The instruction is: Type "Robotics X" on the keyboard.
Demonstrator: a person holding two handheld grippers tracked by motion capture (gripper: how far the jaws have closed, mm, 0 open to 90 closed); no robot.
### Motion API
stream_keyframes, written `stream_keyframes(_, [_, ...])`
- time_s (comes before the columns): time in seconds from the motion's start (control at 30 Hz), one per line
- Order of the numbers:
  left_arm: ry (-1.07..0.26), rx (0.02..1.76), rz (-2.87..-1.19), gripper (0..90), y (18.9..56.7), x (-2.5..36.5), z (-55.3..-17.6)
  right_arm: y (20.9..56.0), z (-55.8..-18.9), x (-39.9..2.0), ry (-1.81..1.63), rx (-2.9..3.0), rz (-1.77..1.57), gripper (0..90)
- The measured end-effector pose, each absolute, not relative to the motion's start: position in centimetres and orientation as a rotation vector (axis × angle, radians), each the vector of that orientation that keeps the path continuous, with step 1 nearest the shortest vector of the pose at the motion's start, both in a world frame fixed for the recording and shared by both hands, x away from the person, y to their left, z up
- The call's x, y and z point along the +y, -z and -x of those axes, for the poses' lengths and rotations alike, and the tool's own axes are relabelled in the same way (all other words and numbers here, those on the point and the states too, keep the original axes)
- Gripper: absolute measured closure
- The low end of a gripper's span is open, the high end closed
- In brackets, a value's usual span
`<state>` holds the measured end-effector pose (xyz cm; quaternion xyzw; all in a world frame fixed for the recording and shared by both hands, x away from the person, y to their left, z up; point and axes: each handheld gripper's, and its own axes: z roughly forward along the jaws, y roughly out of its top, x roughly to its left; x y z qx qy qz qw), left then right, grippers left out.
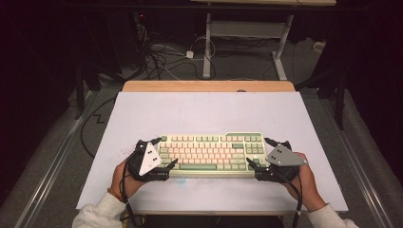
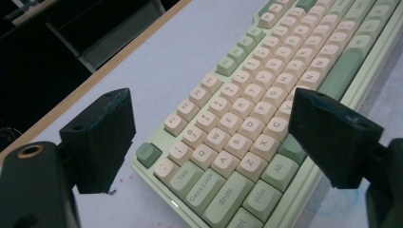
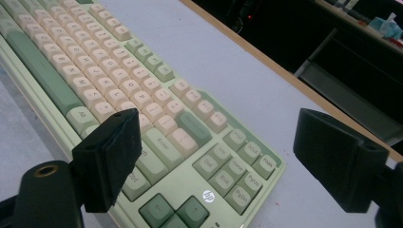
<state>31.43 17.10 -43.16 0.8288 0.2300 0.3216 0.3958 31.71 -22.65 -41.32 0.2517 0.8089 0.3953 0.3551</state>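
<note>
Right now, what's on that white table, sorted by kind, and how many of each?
Keyboard, green and cream: 1
Hand-held grippers: 2, the left gripper at the keyboard's left end and the right gripper at its right end, both with jaws wide open
Total: 3 things on the white table

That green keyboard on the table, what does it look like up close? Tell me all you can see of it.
The keyboard is a compact plastic-looking one with a pale green case, cream letter keys and darker green keys such as the space bar, Shift, Enter and arrows. An hp logo sits near the arrow keys. It lies flat on the white table, near the front edge. The left claw and right claw stand open around its two ends; whether they touch it is unclear.
</note>
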Motion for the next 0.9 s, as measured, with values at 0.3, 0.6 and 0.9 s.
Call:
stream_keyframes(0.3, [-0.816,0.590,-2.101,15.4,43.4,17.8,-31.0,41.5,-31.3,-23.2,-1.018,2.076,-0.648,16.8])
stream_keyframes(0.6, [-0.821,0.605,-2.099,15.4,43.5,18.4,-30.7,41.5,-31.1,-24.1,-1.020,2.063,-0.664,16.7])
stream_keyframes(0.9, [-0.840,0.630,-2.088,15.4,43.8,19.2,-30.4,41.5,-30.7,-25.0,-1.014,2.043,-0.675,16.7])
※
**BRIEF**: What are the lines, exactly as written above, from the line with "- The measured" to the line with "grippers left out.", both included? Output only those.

**OUTPUT FOR THIS TASK**:
- The measured end-effector pose, each absolute, not relative to the motion's start: position in centimetres and orientation as a rotation vector (axis × angle, radians), each the vector of that orientation that keeps the path continuous, with step 1 nearest the shortest vector of the pose at the motion's start, both in a world frame fixed for the recording and shared by both hands, x away from the person, y to their left, z up
- The call's x, y and z point along the +y, -z and -x of those axes, for the poses' lengths and rotations alike, and the tool's own axes are relabelled in the same way (all other words and numbers here, those on the point and the states too, keep the original axes)
- Gripper: absolute measured closure
- The low end of a gripper's span is open, the high end closed
- In brackets, a value's usual span
`<state>` holds the measured end-effector pose (xyz cm; quaternion xyzw; all in a world frame fixed for the recording and shared by both hands, x away from the person, y to their left, z up; point and axes: each handheld gripper's, and its own axes: z roughly forward along the jaws, y roughly out of its top, x roughly to its left; x y z qx qy qz qw), left then right, grippers left out.

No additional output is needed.